Pour nous, ça faisait partie du quotidien et on y faisait même plus gaffe. Là où ca devenait vraiment chiant, c’était quand les douaniers, souvent rond comme des queues de pelle, voulaient tirer dans les chargements. Ils ont parfaitement le droit de biser les scellés et de prendre des échantillons tant qu’y veulent, seulement ils doivent le consigner clairement sur la CMR qui est la lettre de voiture internationale, le document de transport émargé par l’expéditeur et évidemment par le destinataire..

La_Soupape

..sans lequel on ne peut pas se faire payer le voyage.
Y’a bien eu des fois où il a fallu négocier fermement avec eux.

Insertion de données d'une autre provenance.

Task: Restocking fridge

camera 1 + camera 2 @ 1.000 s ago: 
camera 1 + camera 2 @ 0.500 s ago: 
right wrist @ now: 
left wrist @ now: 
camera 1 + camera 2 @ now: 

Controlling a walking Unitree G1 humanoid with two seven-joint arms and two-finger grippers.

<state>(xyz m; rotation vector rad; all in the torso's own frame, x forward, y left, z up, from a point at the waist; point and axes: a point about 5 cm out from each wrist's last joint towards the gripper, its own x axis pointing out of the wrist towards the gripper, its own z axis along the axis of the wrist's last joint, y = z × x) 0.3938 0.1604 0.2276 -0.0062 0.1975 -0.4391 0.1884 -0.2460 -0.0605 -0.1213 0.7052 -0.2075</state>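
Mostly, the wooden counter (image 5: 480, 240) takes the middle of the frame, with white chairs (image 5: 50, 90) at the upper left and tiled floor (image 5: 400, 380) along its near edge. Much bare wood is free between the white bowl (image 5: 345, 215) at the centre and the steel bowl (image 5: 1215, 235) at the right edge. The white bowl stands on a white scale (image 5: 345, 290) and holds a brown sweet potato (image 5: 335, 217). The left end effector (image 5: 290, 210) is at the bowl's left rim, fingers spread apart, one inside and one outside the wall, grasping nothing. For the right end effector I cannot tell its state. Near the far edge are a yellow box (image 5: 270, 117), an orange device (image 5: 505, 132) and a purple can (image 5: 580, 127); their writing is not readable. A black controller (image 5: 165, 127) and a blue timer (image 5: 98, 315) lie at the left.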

Je précise que je n’ai JAMAIS vu la moindre corruption chez les douaniers, gendarmes ou policiers Français et fallait même pas essayer, comme en Allemagne du reste. En Italie, les complications étaient toujours évitées avec les flics ou les carabiniers quand on avait quelque excès de vitesse à se reprocher en tendant le permis avec 10 000 lires dedans (ça faisait en gros 50 balles) et quand ça craignait vraiment, c’était 50 000 :( par contre, y z’étaient « correctes », y prévenaient la patrouille d’après qu’on avait déjà contribué aux oeuvres des orphelins de la polizia stradale 😂😂😂 !!!

Sophie Durand

@La_Soupape
Je suis bien OK sur le fait que ne rien payer au racket n’était possible que pour les particuliers…

Lionel

SD enfonce quand même des portes ouvertes depuis longtemps…

Sophie Durand

@Lionel
Merci…

Carter

*Et après l’effondrement du communisme, dans les années 1990, une dizaine d’oligarques se sont emparés de la quasi-totalité des richesses du pays… et le Russes ont réalisé qu’ils vivaient mieux sous Brejnev

Sophie Durand

@Carter
C’était le slogan des communistes irréductibles, « on vivait mieux sous Brejnev ». Mais Brejnev ça a été l’apothéose du KGB, et aussi de la corruption. L’accélération des problèmes économiques.
https://www.agoravox.fr/actualites/international/article/brejnev-la-demonstration-par-l-187601

henri UBEDA

BEAUCOUP DE MES AMIS JUIFS AYANT VECU PENDANT CETTE PERIODE M’ONT CONFIRME CET ETAT DE DECREPITUDE . CEPENDANT, ILS ALLAIENT AU CINEMA EN TAXI POUR QQUES ROUBLES , MUSEE ETC TRES ABORDABLES ETC ETC , CERTES POUR CERTAINS ILS MANGEAIENT DE LA VIANDE, COMME ILS ME DISAIENT PEU IMPORTAIT LA QUALITE ,MAIS DISAIENT APRES TOUT C’ETAIT DE LA VIANDE . Ce que je ne comprend pas c’est ce nombre de communistes francais qui adorent cette ideologie , et ce malgre le nombre record de MORTS qui ont ete helas victimes de cette ideologie DIABOLIQUE .

patphil

je me souviens bien de ce que disaient les gens en urss, « ils font semblant de nous payer, on fait semblant de travailler » et il ajoutaient malheureusement les gens qui travaillent dans les épiceries et autres marchés en viennent à regarder des rayons vides !
à cuba dans les années 1990, ce pays tropical, il n’y avait même pas de fruits dans l’épicerie de village où je me suis arrêté, même pas de bananes qui poussent aussi vite que du chiendent!
toute la production était réservée aux hotels pour touristes! les gueux locaux devaient même faire la queue pour acheter un verre de jus de canne!

J-C Jourdan

Dans les annees 70 et 80 j´ai vendu des trains entiers de produits isolants
(calorifugage) alors que qq annees auparavant ma societe ou d´autres
avaient livres des usines cles en main pour la fabrication de ces produits.
Vous allez me demander pourquoi ? est ce la demande qui depassait
les besoints ? Non, les usines etaient a l´arret la moitie du temps et
l´aurre moitie fabriquaent des produits inutilisables. C´est le communisme.